Assumptions: Culture and Technology

Along the same lines as my previous post about assumptions, but of a different kind:

Why is it that fantasy fiction is, with overwhelming frequency, set in a thinly-disguised version of Dark Ages, or possibly Renaissance, Western Europe? There are exceptions, of course, but this has become a kind of industry standard.

Even if there’s no sign of Christianity as such, basic Christian values as understood in the modern mainstream Western world (not the same values as understood in actual medieval Europe) are prevalent. Men have careers and literally wear the trousers; women stay home to mind the fourteen kids and cook the meals in long skirts, although they may have access to limited career options. Charity may be present, but shaming of single mothers or same-sex relationships or non-monogamy may also be present if acknowledged as possible at all. If you’re creating a world, rather than using a historical time period per se as your setting, then why swallow this whole instead of experimenting? I’m not suggesting anything as heavy-handed as having the men stay home with the kids and the women all have careers; it’s not a feasible idea, anyway, biologically. Why not make at least small changes in the social structure? It makes it genuinely your own world, instead of a generic medieval setting. Whatever aspects you want or need for your particular story, great, by all means keep them – but do it as a deliberate and conscious choice, not by default, and take a good look at the other aspects of the society that you might be able to play around with.

Literacy is low and questioning anything is discouraged. The technology level is generally primitive, too, even though that was actually a decline from that of the previous Roman world and was lower than that of the Islamic world in the same era; Minoan Crete, much earlier, had a form of indoor plumbing, and other ancient cultures had some surprisingly advanced knowledge of engineering and other subjects. It isn’t all that much of a stretch to have an agrarian-based culture that nonetheless has rather advanced systems for irrigation, for wind and water power, for construction and architecture. Europe experienced the Dark Ages after the collapse of the Roman Empire, during which the Catholic Church discouraged the general population from learning to read or asking questions (and if you seriously believe this statement is wrong, then you need to go do some research not provided by the church itself), and most of the advanced learning was lost. Earlier, the burning of the Library of Alexandria removed from the world countless writings on math, science, philosophy, and other subjects, which almost certainly included knowledge that we would now consider highly advanced. Time in itself destroys books and scrolls, and we have only a tenuous link with the past, but enough to suggest that they knew more than we think.

For that matter, if you’re creating a world, why should you have to look backwards? Look ahead, or at least sideways. Maybe the world you’re writing about developed differently, but that doesn’t mean they have only basic technology. Ours has evolved along a particular line, but that doesn’t mean it has to be the only possible one. There’s inspiration to be found for this in some of the recent novel technology approaches: organic computers, for example.

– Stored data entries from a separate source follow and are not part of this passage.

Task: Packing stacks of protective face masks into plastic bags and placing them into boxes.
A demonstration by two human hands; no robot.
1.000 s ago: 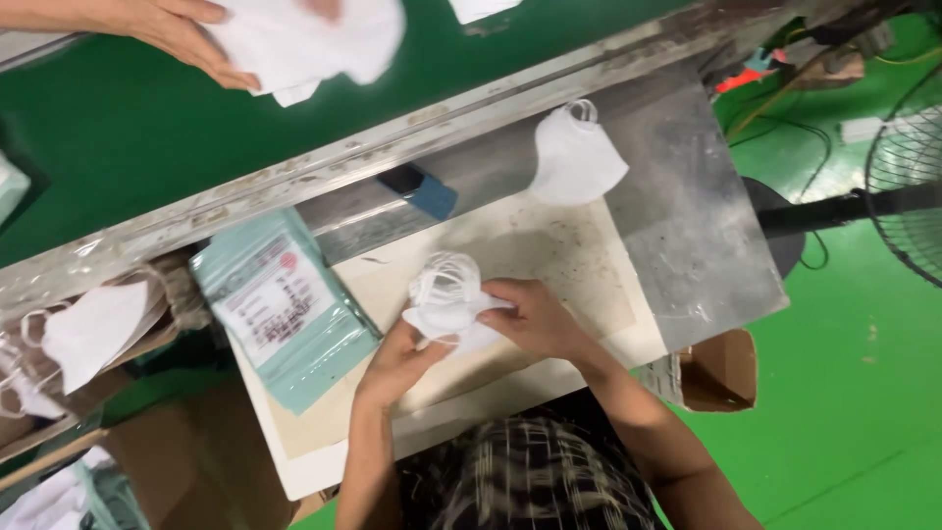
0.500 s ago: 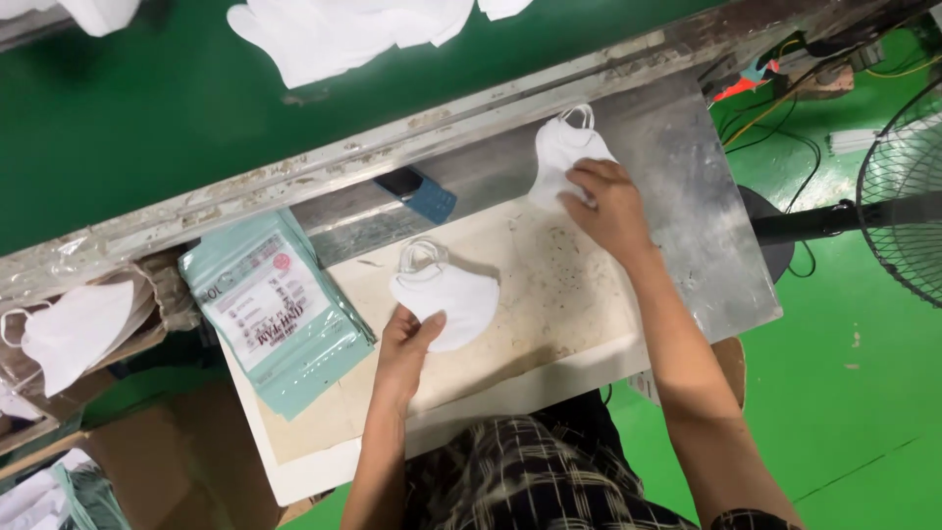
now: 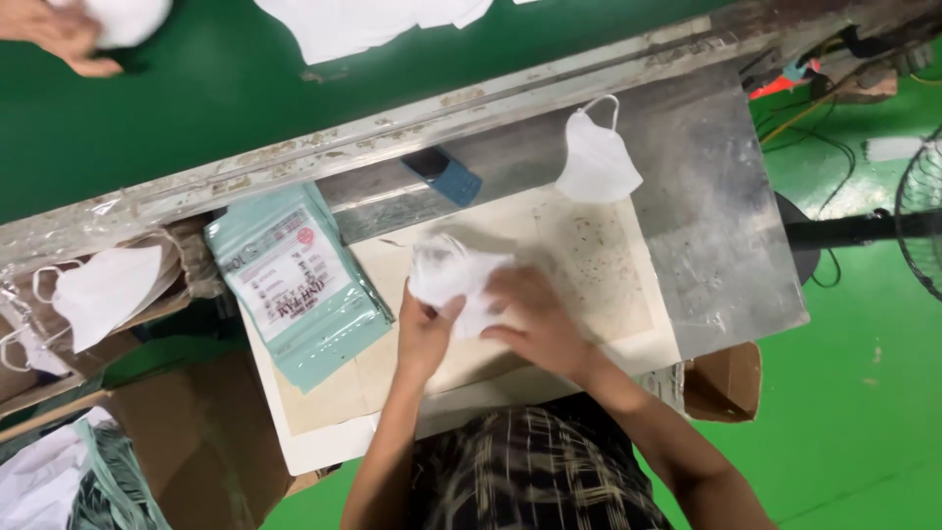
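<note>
While a co-worker's hand (image 3: 61, 37) grips a white item at the far left of the green conveyor belt (image 3: 196, 108), a stack of teal packaging pouches (image 3: 299, 285) lies on the cream work board (image 3: 589, 255). Right of the stack, the left hand (image 3: 424, 339) pinches the lower edge of a white face mask (image 3: 453, 280) above the board. The right hand (image 3: 535, 319) covers the mask's right side, fingers closed on it; motion blur hides detail. A second white mask (image 3: 594, 162) rests farther right, on the metal plate (image 3: 716, 216).
</note>
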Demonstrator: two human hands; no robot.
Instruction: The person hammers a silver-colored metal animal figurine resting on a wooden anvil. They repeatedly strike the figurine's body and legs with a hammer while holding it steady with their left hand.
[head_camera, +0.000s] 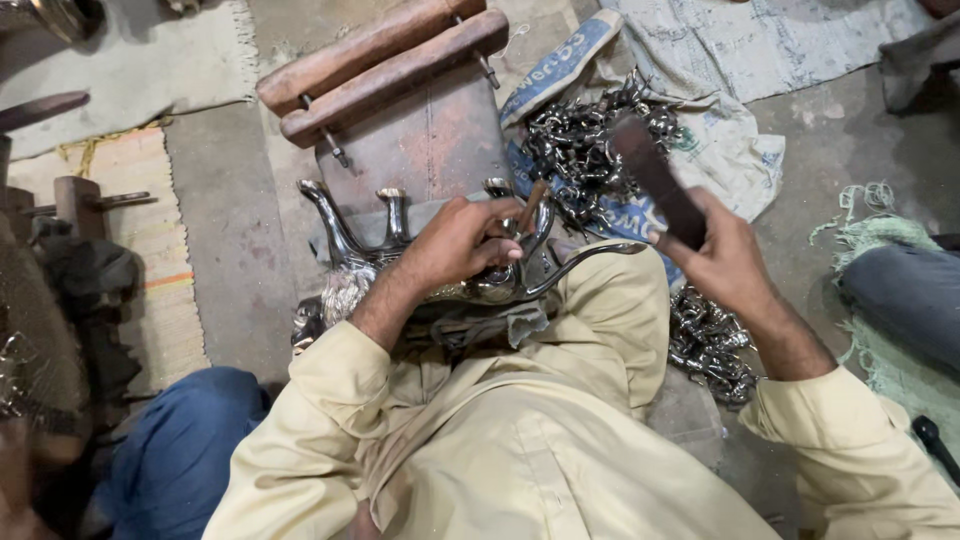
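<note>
Left hand (465, 240) pins metal casting (420, 265); right hand (715, 250) clamps raised hammer (655, 180) (clear above).

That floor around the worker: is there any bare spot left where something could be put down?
Bare concrete floor runs between the striped mat and the wooden clamp block. Another bare strip lies right of the printed sack, before the green frayed cloth. It is crowded around the left hand, right hand, the shiny metal piece and the metal parts pile.
</note>
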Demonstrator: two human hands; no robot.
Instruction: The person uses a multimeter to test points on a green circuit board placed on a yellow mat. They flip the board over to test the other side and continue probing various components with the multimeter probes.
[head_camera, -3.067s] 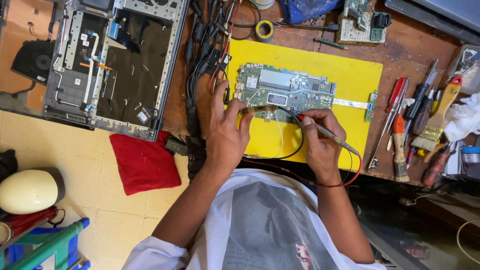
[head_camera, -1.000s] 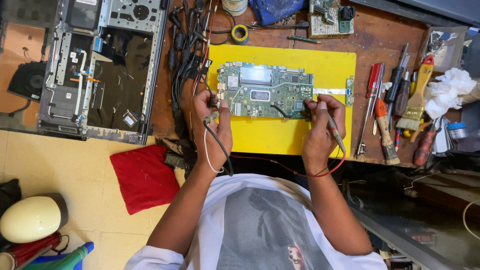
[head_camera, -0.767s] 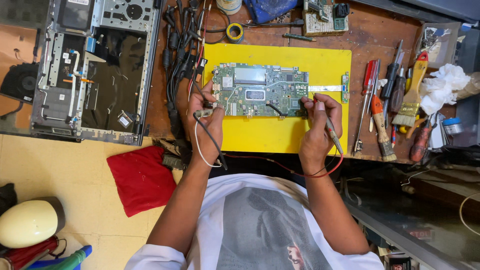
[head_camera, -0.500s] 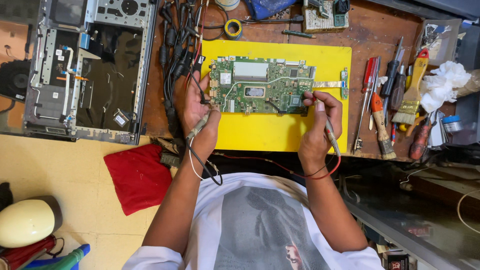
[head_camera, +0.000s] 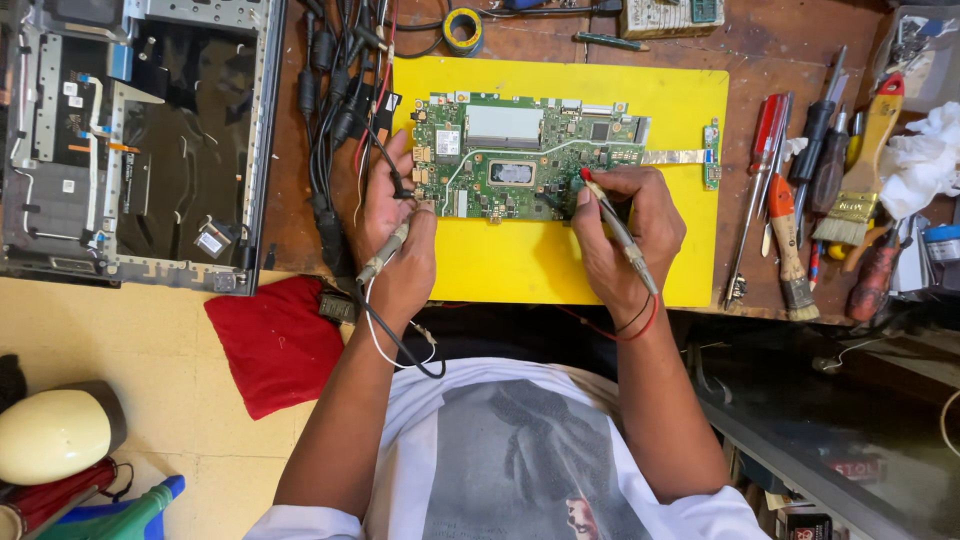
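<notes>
While our right hand (head_camera: 628, 232) is gripping a red-tipped probe (head_camera: 612, 222) and our left hand (head_camera: 398, 232) a grey one (head_camera: 385, 252), both are touching the green circuit board (head_camera: 530, 155) mid-frame; we are risking a slip bridging neighbouring contacts.

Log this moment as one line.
left hand: holds black probe at circuit board left edge | right hand: holds red probe, tip on board | board on yellow mat
</notes>
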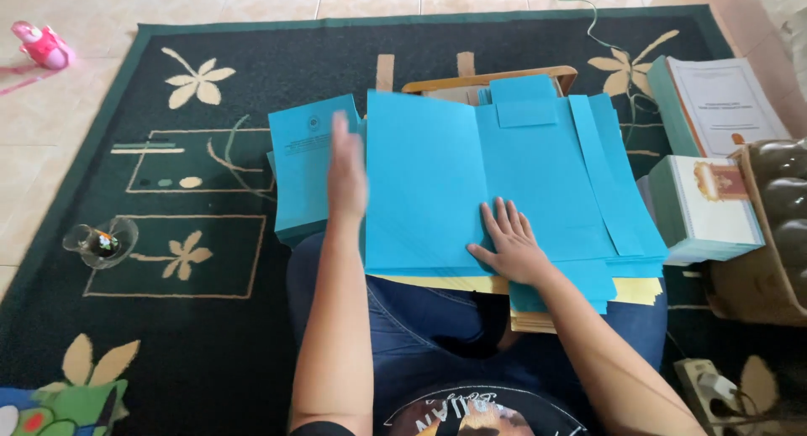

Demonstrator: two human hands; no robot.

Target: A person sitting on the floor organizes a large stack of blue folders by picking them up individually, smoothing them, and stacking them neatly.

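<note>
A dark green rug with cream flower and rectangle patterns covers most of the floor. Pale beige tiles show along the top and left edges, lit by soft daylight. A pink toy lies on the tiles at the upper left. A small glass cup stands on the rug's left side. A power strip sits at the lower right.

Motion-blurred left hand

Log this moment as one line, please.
left hand: open, over stack of blue sheets | right hand: flat on open blue folder
</note>
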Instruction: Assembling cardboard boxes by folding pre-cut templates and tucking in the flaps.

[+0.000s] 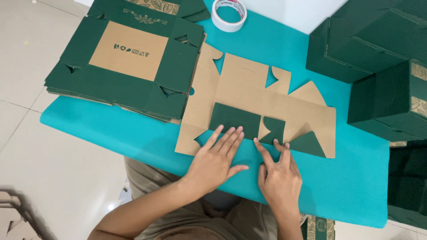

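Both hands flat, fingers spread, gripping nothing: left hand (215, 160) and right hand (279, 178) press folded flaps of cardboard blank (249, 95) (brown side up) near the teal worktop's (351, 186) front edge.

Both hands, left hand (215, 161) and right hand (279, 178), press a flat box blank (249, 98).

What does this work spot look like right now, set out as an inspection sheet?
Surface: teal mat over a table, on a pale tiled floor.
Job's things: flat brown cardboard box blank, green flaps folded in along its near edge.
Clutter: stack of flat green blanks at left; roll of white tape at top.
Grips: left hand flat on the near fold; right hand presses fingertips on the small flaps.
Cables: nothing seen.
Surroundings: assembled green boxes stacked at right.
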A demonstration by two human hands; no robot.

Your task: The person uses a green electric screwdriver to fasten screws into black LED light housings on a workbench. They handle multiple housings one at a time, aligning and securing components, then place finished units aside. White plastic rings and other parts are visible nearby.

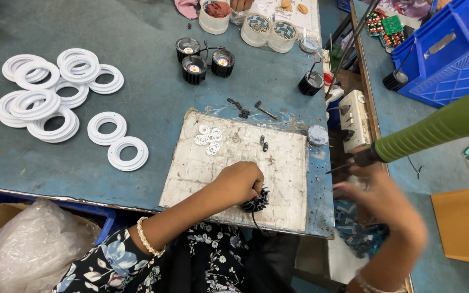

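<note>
- The left hand rests on a scuffed white square work board, its fingers curled shut around a small black finned round heat sink that sits on the board's near edge, with a thin black wire trailing from it over the edge.
- The right hand is blurred, raised off the right end of the tabletop; its fingers look spread and loose, holding nothing that can be made out.
- Just beyond the right hand hangs a soldering iron with a ribbed green handle, its dark tip pointing left toward the board's right edge.
- Near the board's far left corner lies a cluster of small flat white round gaskets; two tiny black pieces lie near the board's middle.
- Left of the board, well apart from it, flat white plastic rings are spread and stacked on the blue-grey tabletop.
- Beyond the board, several small black screws and clips lie on the tabletop.
- Farther off stand three black finned lamp bodies with orange centres, joined by wire, and one more black finned body to the right.
- At the far edge sit two rolls of clear tape and a white round tub.
- A blue plastic crate stands on the floor at the far right.
</note>
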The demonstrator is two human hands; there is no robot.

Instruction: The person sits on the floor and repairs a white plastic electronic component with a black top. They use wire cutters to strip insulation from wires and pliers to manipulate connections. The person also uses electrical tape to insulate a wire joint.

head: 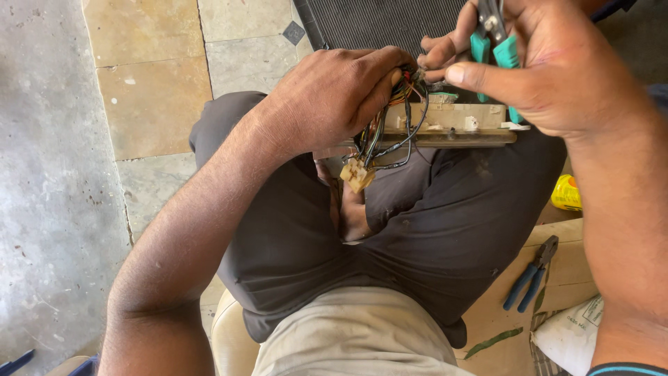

One of the most fundamental reasons for writing speculative fiction is to speculate – question why things are the way they are and consider what they could be instead. Challenge the assumption that if you’re going to write fantasy set in another world, that world has to be historical Western European. It can be, of course, but if you’re going to create a world, then make it uniquely yours rather than a clone from a role-playing game!